*Task to complete:*
Please quote the material exactly, every line of it.
##### Input data
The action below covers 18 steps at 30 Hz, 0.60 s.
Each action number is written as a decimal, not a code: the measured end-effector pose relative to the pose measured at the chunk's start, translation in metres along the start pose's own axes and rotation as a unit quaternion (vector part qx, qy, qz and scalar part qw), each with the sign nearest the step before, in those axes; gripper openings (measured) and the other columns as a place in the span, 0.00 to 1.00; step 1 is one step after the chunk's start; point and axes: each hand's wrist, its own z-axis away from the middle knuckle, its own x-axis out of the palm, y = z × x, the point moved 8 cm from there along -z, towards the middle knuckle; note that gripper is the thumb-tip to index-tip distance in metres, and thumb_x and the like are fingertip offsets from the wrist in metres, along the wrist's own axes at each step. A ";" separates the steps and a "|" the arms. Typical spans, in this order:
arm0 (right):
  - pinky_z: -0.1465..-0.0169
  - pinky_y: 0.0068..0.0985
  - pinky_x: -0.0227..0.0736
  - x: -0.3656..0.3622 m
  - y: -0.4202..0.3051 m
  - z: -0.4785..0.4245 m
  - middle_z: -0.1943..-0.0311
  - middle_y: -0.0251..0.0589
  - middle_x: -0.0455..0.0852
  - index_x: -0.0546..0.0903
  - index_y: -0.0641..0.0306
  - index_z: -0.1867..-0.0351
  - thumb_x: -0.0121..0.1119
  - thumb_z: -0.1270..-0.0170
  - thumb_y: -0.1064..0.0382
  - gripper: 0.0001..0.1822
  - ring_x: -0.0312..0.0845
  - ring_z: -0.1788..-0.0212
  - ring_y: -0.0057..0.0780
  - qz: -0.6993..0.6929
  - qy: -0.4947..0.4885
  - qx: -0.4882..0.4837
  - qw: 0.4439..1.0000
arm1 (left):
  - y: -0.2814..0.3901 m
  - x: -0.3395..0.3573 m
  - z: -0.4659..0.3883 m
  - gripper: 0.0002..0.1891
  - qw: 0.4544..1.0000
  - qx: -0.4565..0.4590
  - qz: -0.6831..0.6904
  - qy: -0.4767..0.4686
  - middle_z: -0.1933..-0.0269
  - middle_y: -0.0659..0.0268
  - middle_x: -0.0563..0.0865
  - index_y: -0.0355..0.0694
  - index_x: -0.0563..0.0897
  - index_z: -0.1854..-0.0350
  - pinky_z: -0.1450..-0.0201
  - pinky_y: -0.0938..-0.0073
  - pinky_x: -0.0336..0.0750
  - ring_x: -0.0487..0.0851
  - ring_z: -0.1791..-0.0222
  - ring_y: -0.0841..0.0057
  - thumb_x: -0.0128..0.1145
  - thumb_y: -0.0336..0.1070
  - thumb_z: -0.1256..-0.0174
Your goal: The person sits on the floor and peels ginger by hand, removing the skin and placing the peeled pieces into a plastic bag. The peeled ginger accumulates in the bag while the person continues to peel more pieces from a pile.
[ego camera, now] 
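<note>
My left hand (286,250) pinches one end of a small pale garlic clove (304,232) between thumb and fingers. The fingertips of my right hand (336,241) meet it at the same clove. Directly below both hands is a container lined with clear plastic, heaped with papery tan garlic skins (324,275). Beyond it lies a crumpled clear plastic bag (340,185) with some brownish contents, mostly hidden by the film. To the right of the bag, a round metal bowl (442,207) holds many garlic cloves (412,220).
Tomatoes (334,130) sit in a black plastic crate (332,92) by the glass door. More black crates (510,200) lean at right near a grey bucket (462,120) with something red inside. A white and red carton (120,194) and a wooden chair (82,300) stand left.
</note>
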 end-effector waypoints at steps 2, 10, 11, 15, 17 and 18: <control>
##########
*Exercise result:*
The action below covers 18 steps at 30 Hz, 0.60 s.
Each action number is written as a decimal, not a code: the measured end-effector pose relative to the pose measured at the chunk's start, translation in metres along the start pose's own axes and rotation as a unit quaternion (vector part qx, qy, qz and scalar part qw), each with the sign nearest the step before, in those axes; gripper openings (measured) and the other columns as a place in the span, 0.00 to 1.00; step 1 is one step after the chunk's start; point and axes: each hand's wrist, its own z-axis away from the middle knuckle, its own x-axis out of the palm, y = z × x, the point moved 8 cm from there along -z, towards the middle knuckle; note that gripper is the thumb-tip to index-tip distance in metres, and thumb_x and the like are fingertip offsets from the wrist in metres, along the wrist's own axes at each step. A ";" separates the steps and a "|" the arms. Typical spans, in this order:
arm0 (right):
  - pinky_z: -0.1465..-0.0169
  - pinky_y: 0.0068..0.0985
  - pinky_x: -0.0227..0.0736
  - x: -0.3656..0.3622 m
  - y: -0.4202..0.3051 m
  - z: -0.4785..0.4245 m
  - middle_z: -0.1943..-0.0311
  - middle_y: -0.0251..0.0589
  - middle_x: -0.0455..0.0852
  - index_x: -0.0546..0.0903
  - index_y: -0.0641..0.0306
  - index_z: -0.1867..-0.0351
  - thumb_x: -0.0121..0.1119
  - thumb_z: -0.1270..-0.0170
  - thumb_y: -0.1064..0.0382
  - gripper: 0.0001..0.1822
  - ring_x: -0.0312..0.0845
  - ring_z: -0.1788..-0.0212
  - ring_y: -0.0057..0.0780
  - qz: -0.6993..0.6929
  - qy: -0.4947..0.4885
  - qx: -0.4882..0.4837
  - qw: 0.4439..1.0000
arm1 (left):
  - y: -0.2814..0.3901 m
  - x: -0.3395..0.3573 m
  - z: -0.4659..0.3883 m
  - gripper: 0.0002..0.1891
  - qw: 0.4544..1.0000
  - qx: -0.4565..0.4590
  - qz: -0.6831..0.6904
  - qy: -0.4767..0.4686
  - middle_z: -0.1933..-0.0269
  - middle_y: -0.0659..0.0268
  - middle_x: -0.0563..0.0865
  - index_y: -0.0355..0.0694
  - index_x: -0.0563..0.0897
  - index_z: -0.1854..-0.0350
  - pinky_z: -0.1450..-0.0201
  - pinky_y: -0.0938..-0.0073
  - pinky_x: -0.0336..0.0750
  - ring_x: -0.0487..0.0851
  - ring_z: -0.1791..-0.0222
  - ring_y: -0.0841..0.0057
  - thumb_x: -0.0128..0.1145
  - thumb_y: -0.0336..0.1070
  - thumb_z: -0.1256..-0.0174
Your goal: The person sits on the floor and peels ginger by hand, removing the skin and placing the peeled pieces into a plastic bag. The peeled ginger accumulates in the bag while the person continues to peel more pieces from a pile.
[ego camera, now] 
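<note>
My left hand (286,250) pinches one end of a small pale garlic clove (304,232) between thumb and fingers. The fingertips of my right hand (336,241) meet it at the same clove. Directly below both hands is a container lined with clear plastic, heaped with papery tan garlic skins (324,275). Beyond it lies a crumpled clear plastic bag (340,185) with some brownish contents, mostly hidden by the film. To the right of the bag, a round metal bowl (442,207) holds many garlic cloves (412,220).
Tomatoes (334,130) sit in a black plastic crate (332,92) by the glass door. More black crates (510,200) lean at right near a grey bucket (462,120) with something red inside. A white and red carton (120,194) and a wooden chair (82,300) stand left.
</note>
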 end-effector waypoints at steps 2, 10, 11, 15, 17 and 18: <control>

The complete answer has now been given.